Nearly 3,000 miles from the coastline of his native England, the forty-nine-year-old Valentine Baker led his drowsy Turkish battalions under the cover of darkness toward the village of Tashkessen on the night of December 27, 1877.

Baker, at one time an illustrious colonel of the Tenth Hussars, had been cast out of the British Army for being attached to one of the most notorious scandals of the nineteenth century.

He was indicted on controversial charges of sexually assaulting a young female passenger on a train ride in the summer of 1875 and became vilified throughout all of England for this misdeed.

Queen Victoria prohibited Colonel Baker to honorably resign from the army, even further humiliating him.

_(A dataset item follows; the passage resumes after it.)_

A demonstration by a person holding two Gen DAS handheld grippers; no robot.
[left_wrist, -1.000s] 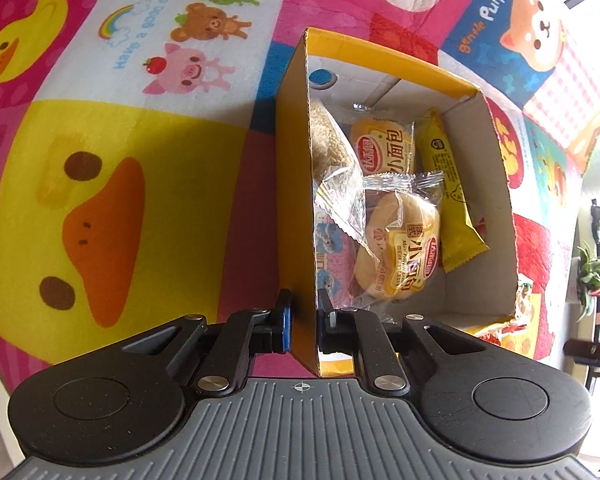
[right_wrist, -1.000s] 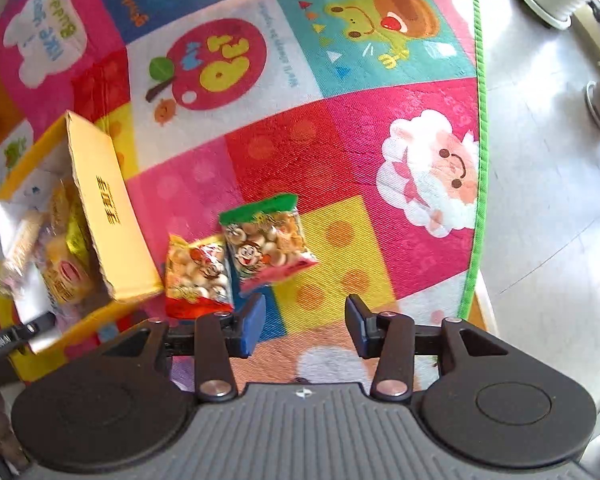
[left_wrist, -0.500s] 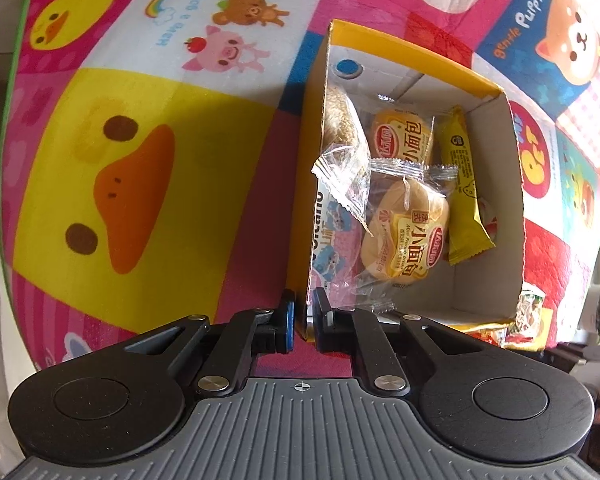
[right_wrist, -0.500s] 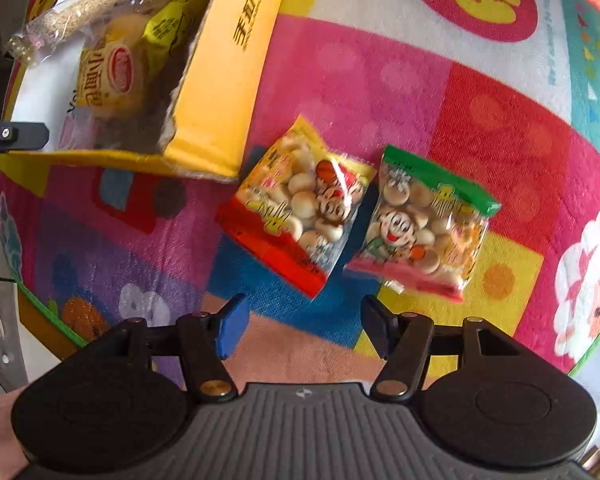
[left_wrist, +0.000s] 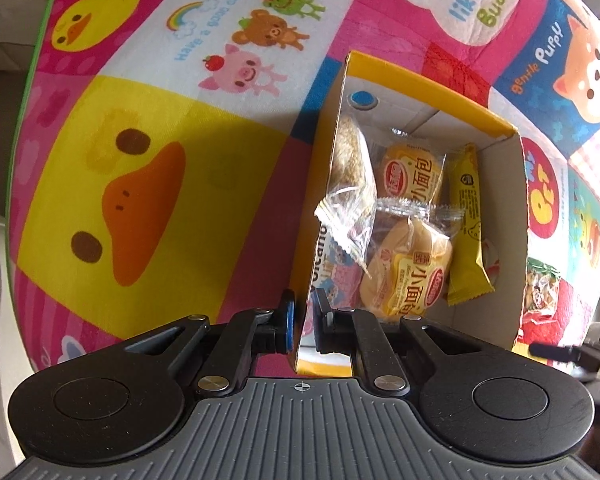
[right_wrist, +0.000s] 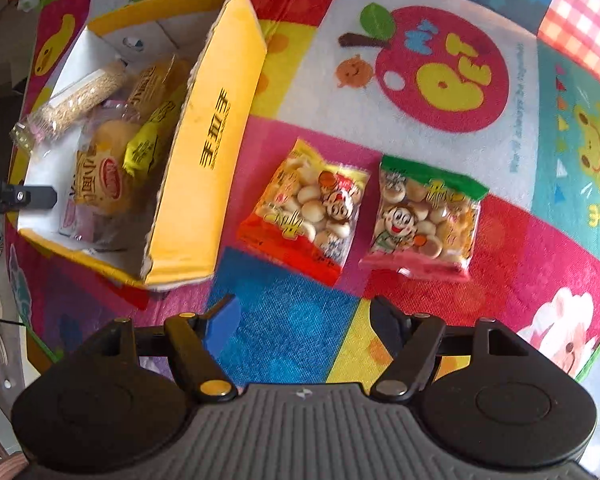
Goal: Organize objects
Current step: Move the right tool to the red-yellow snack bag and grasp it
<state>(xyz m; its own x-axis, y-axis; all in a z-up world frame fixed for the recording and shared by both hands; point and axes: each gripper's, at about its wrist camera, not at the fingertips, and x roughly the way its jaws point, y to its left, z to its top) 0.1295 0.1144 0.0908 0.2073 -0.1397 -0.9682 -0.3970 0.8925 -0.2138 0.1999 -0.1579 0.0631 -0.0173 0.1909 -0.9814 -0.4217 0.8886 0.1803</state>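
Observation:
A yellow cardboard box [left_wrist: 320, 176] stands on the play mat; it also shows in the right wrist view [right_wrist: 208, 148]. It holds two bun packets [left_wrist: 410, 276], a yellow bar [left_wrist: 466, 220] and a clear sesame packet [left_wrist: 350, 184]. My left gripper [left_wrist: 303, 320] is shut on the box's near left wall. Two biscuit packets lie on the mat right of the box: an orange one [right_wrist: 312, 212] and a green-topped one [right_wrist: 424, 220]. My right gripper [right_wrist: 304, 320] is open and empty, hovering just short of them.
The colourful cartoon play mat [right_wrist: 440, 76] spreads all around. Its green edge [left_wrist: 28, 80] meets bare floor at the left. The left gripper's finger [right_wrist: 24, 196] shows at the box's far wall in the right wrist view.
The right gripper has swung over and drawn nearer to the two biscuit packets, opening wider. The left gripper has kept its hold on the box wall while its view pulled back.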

Everything that defined his life: honor, reputation, and his distinguished military career vanished from Baker’s world.

Exiled from his homeland after his release from a prison sentence one year later, Colonel Baker sought military service as a soldier-of-fortune in the Ottoman Empire.

With the outbreak of war between the Russians and the Turks in April of 1877, Baker found the perfect opportunity to redeem himself on the battlefield.

Serving with the rank of major general, he was celebrated for his fearlessness and aptitude for command while fighting in Eastern Bulgaria.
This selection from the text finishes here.